Um dos fatores de insucesso da retirada percutânea de corpos estranhos é a presença de fragmentos fixos sem extremidade livre5. Neste caso abordado, as duas extremidades estavam "inacessíveis" para serem laçadas, nos levando a improvisar um tipo de cateter que trabalhasse com um sistema duplo, de alça e de gancho, aliando desta forma a facilidade de abraçar e manipular a parte central do corpo estranho com o gancho, à firmeza e segurança de tracionar o mesmo com o laço.

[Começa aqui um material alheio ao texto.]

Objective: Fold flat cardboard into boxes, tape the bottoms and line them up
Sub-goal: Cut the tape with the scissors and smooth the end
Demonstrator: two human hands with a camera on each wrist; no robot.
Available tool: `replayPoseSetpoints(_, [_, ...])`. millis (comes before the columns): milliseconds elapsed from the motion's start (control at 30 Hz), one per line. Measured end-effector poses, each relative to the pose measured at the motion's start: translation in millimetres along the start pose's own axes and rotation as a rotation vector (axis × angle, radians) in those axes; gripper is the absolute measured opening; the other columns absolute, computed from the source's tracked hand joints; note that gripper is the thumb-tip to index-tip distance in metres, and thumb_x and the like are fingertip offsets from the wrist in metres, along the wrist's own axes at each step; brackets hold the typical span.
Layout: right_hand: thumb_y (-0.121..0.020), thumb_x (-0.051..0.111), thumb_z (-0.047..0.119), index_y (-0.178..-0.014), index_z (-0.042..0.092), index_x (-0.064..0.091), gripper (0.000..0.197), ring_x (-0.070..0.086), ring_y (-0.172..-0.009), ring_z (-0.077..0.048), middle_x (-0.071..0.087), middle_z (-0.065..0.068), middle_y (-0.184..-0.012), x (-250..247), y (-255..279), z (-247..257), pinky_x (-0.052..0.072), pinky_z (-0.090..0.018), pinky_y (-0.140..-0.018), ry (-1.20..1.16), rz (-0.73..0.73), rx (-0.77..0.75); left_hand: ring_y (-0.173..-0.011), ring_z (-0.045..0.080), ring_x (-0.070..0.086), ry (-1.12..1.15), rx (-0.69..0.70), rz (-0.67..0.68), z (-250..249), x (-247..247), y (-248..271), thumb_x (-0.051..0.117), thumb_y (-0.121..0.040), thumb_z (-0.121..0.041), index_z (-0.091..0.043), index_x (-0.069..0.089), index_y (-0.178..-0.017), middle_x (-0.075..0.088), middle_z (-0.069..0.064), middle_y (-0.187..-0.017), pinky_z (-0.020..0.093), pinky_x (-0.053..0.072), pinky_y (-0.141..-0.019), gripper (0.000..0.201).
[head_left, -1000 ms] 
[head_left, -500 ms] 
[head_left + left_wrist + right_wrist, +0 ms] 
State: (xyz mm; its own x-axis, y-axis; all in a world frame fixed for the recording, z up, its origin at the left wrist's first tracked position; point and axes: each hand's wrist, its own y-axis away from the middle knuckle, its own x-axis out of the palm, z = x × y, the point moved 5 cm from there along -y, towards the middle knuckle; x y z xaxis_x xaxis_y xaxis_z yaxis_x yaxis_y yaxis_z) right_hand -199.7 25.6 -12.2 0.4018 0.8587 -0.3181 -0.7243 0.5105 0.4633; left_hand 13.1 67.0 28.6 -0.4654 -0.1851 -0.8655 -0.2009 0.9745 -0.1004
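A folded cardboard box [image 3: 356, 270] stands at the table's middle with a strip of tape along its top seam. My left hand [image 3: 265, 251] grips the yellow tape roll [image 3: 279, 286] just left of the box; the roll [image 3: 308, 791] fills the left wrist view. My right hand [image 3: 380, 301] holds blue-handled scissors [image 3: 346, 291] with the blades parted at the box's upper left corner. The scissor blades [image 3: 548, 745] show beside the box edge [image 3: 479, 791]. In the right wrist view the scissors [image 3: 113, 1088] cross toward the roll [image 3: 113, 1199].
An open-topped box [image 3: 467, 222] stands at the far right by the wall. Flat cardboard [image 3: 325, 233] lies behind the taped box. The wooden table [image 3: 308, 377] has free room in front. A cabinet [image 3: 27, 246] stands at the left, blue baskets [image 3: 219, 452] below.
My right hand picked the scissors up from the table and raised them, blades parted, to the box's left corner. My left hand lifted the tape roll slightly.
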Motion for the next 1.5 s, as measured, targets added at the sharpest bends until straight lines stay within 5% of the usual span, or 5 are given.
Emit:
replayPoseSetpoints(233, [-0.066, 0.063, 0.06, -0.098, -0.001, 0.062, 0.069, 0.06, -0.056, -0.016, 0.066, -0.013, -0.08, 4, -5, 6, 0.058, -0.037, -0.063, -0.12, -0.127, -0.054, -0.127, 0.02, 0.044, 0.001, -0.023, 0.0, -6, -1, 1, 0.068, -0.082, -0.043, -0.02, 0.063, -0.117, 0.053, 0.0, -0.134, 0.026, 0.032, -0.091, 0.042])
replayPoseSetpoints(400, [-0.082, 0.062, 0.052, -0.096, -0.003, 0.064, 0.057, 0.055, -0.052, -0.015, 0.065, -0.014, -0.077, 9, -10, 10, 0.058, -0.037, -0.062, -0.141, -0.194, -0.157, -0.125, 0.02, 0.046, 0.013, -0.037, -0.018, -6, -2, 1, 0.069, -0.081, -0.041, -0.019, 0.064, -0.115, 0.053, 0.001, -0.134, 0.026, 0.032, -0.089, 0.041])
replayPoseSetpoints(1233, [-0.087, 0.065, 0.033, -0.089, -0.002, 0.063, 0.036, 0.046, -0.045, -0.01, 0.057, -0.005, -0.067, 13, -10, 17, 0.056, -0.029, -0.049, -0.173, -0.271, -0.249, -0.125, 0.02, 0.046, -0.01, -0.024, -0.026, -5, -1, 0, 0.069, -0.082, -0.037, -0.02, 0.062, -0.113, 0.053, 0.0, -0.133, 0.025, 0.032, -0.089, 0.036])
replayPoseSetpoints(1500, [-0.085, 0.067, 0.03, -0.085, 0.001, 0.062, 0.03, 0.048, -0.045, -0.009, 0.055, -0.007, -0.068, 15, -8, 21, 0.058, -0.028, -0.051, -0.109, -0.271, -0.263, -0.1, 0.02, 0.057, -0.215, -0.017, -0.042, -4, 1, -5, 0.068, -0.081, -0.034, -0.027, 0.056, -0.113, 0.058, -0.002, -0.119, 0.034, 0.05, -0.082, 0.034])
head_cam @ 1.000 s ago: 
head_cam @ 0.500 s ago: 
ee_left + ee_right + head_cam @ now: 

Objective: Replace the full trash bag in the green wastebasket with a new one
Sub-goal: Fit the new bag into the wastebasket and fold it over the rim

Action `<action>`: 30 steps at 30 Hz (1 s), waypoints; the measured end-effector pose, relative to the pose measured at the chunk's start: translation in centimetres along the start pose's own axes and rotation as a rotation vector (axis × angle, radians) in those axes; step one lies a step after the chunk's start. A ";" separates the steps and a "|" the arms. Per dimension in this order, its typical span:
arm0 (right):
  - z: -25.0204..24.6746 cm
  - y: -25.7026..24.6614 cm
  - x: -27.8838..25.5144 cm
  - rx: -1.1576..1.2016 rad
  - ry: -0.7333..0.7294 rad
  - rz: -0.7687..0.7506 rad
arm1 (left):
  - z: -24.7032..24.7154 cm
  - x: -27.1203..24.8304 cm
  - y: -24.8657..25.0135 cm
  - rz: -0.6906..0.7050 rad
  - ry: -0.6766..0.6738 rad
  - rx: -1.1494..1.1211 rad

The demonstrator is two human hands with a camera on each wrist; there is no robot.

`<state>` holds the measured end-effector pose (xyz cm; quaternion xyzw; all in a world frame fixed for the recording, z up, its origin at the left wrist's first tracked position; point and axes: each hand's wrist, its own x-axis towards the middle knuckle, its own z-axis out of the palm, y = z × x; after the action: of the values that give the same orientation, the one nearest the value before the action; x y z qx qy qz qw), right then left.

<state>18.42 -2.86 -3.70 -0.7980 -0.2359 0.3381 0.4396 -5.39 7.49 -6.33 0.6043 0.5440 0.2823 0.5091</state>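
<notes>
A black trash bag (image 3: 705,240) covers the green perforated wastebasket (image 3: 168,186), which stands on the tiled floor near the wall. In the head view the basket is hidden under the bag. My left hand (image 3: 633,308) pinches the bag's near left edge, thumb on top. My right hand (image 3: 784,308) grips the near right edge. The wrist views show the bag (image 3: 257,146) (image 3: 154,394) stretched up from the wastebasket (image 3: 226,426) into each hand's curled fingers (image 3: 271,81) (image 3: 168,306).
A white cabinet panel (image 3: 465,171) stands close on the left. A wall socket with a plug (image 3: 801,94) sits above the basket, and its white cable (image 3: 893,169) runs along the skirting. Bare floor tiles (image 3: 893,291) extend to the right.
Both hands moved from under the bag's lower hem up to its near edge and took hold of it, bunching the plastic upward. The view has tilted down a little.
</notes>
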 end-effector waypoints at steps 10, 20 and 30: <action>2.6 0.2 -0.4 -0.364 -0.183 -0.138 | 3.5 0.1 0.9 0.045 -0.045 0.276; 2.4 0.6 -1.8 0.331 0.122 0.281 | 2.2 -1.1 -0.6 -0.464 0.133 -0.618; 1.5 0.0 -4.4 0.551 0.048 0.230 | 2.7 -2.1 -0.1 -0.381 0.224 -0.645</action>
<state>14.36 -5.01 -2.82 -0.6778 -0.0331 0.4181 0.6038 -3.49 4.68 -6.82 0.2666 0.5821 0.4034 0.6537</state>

Um ponto que necessita atenção é o do cuidado no momento da retirada do material laçado do sistema vascular, pois o mesmo poderá ter um novelo com calibre correspondente até a três vezes o do cateter pigtail mais duas vezes o calibre do corpo estranho (fig. 1F). No caso apresentado utilizamos uma bainha 8F que não gerou resistência significativa à tração de todo o material em bloco, entretanto devemos ressaltar que o intervencionista deverá analisar quanto à necessidade prévia de escolher por um introdutor mais calibroso (9-12F) ou mesmo a opção de realizar uma pequena incisão cirúrgica para exteriorização deste material. Esta lembrança é válida principalmente para aqueles materiais há mais tempo no organismo (com maior possibilidade de degeneração e fratura) assim como para corpos estranhos que sejam mais rígidos.

Esta é uma técnica descrita pela primeira vez e que pode ser útil como alternativa no manuseio de situações mais complexas de retirada de corpos estranhos, que resultam numa taxa maior de insucesso pela abordagem percutânea.

Potencial Conflito de Interesses

Declaro não haver conflitos de interesses pertinentes.

Artigo recebido em 19/06/06; revisado recebido em 14/07/06; aceito em 14/07/06.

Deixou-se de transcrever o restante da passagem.